Task statement -
From the first record to the last, write each one out again exactly.

============

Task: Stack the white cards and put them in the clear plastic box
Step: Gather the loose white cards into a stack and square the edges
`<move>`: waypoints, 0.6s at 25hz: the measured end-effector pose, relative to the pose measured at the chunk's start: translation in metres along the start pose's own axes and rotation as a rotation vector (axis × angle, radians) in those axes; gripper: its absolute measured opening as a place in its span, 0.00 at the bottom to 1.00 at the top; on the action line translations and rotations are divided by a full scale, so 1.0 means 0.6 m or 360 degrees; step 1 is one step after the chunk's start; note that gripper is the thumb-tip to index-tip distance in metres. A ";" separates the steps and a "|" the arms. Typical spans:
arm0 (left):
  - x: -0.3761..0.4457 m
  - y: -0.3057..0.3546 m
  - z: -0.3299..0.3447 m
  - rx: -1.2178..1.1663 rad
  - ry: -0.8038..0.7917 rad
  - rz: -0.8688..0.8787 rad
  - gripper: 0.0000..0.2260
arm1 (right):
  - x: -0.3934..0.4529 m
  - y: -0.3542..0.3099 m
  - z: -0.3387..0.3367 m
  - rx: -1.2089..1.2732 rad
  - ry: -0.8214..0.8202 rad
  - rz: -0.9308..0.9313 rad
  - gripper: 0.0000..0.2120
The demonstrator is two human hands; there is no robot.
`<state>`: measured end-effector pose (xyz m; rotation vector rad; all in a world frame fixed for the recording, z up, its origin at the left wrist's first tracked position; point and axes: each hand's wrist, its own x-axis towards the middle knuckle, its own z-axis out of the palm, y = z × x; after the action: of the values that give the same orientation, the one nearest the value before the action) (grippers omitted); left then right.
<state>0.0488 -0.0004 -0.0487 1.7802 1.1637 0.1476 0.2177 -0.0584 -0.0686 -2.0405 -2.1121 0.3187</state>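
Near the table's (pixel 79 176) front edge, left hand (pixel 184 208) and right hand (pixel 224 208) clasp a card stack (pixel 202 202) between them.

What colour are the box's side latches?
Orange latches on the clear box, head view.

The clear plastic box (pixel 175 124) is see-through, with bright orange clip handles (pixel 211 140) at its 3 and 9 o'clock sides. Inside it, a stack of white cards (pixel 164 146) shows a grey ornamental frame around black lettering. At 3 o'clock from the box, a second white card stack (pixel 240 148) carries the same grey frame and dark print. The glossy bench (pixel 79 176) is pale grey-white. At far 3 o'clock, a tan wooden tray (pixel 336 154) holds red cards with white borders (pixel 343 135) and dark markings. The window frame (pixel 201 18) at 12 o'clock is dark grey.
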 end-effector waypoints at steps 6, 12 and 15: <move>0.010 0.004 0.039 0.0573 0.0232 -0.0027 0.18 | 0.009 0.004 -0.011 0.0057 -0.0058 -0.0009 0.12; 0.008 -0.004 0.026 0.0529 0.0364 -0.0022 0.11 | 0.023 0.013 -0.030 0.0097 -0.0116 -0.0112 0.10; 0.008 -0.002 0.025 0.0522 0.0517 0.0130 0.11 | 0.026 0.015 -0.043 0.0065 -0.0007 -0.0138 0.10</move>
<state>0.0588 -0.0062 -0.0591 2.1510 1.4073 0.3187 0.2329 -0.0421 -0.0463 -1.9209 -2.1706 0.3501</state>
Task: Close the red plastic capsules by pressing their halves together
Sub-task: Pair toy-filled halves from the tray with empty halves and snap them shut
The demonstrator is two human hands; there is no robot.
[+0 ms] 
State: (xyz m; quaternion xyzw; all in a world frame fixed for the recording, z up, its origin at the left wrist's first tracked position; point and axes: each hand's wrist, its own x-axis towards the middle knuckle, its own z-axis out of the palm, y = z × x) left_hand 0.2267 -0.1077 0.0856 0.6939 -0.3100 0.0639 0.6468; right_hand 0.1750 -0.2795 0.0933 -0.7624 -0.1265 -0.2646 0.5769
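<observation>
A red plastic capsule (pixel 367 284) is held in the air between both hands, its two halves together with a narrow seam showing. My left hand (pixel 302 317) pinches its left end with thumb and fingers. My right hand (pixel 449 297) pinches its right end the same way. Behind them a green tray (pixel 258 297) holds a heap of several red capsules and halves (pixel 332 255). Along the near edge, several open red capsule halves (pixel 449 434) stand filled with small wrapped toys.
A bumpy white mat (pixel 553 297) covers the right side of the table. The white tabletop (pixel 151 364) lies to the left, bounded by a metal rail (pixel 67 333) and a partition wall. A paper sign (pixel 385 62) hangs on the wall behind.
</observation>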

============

Task answer -
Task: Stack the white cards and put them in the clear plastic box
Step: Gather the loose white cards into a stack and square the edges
`<move>`: waypoints, 0.6s at 25hz: the measured end-effector pose, relative to the pose measured at the chunk's start: translation in metres along the start pose's own axes and rotation as a rotation vector (axis × angle, radians) in those axes; gripper: its absolute measured opening as a place in its span, 0.00 at the bottom to 1.00 at the top; on the action line translations and rotations are divided by a full scale, so 1.0 means 0.6 m or 360 degrees; step 1 is one step after the chunk's start; note that gripper is the thumb-tip to index-tip distance in metres. A ";" separates the steps and a "|" the arms. Typical spans:
arm0 (left):
  - x: -0.3761..0.4457 m
  - y: -0.3057..0.3546 m
  - z: -0.3299..0.3447 m
  - rx: -1.2178..1.1663 rad
  - ry: -0.8038..0.7917 rad
  - rz: -0.8688..0.8787 rad
  - gripper: 0.0000..0.2260
arm1 (right):
  - x: -0.3934..0.4529 m
  - y: -0.3542..0.3099 m
  - z: -0.3387..0.3367 m
  - rx: -1.2089..1.2732 rad
  - ry: -0.8214..0.8202 rad
  - rz: -0.9308..0.9313 rad
  - gripper: 0.0000..0.2120
The demonstrator is two human hands; there is no robot.
`<state>`: measured end-effector pose (xyz m; rotation vector rad; all in a world frame fixed for the recording, z up, its origin at the left wrist's first tracked position; point and axes: each hand's wrist, its own x-axis towards the middle knuckle, its own z-axis out of the palm, y = z × x; after the action: of the values that give the same orientation, the one nearest the value before the action) (grippers omitted); left then right.
<state>0.0488 -0.0004 -0.0487 1.7802 1.1637 0.1476 0.2177 -0.0584 -0.0686 -2.0405 -2.1121 0.3187</state>
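Near the table's (pixel 79 176) front edge, left hand (pixel 184 208) and right hand (pixel 224 208) clasp a card stack (pixel 202 202) between them.

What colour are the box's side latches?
Orange latches on the clear box, head view.

The clear plastic box (pixel 175 124) is see-through, with bright orange clip handles (pixel 211 140) at its 3 and 9 o'clock sides. Inside it, a stack of white cards (pixel 164 146) shows a grey ornamental frame around black lettering. At 3 o'clock from the box, a second white card stack (pixel 240 148) carries the same grey frame and dark print. The glossy bench (pixel 79 176) is pale grey-white. At far 3 o'clock, a tan wooden tray (pixel 336 154) holds red cards with white borders (pixel 343 135) and dark markings. The window frame (pixel 201 18) at 12 o'clock is dark grey.
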 end-effector waypoints at steps 6, 12 and 15: <move>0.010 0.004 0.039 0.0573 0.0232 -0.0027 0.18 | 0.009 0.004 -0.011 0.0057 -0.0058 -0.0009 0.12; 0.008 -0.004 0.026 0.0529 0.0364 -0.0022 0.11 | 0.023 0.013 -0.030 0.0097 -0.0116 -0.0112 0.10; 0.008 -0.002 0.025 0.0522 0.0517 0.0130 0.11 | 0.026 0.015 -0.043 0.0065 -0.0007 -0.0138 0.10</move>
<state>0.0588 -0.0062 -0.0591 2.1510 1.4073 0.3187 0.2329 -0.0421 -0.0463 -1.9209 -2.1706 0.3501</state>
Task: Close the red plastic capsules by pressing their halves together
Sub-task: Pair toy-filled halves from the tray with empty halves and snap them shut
The demonstrator is two human hands; there is no robot.
[+0 ms] 
State: (xyz m; quaternion xyzw; all in a world frame fixed for the recording, z up, its origin at the left wrist's first tracked position; point and axes: each hand's wrist, its own x-axis towards the middle knuckle, its own z-axis out of the palm, y = z × x) left_hand 0.2267 -0.1077 0.0856 0.6939 -0.3100 0.0639 0.6468; right_hand 0.1750 -0.2795 0.0933 -0.7624 -0.1265 -0.2646 0.5769
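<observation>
A red plastic capsule (pixel 367 284) is held in the air between both hands, its two halves together with a narrow seam showing. My left hand (pixel 302 317) pinches its left end with thumb and fingers. My right hand (pixel 449 297) pinches its right end the same way. Behind them a green tray (pixel 258 297) holds a heap of several red capsules and halves (pixel 332 255). Along the near edge, several open red capsule halves (pixel 449 434) stand filled with small wrapped toys.
A bumpy white mat (pixel 553 297) covers the right side of the table. The white tabletop (pixel 151 364) lies to the left, bounded by a metal rail (pixel 67 333) and a partition wall. A paper sign (pixel 385 62) hangs on the wall behind.
</observation>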

There's nothing left to add to the answer.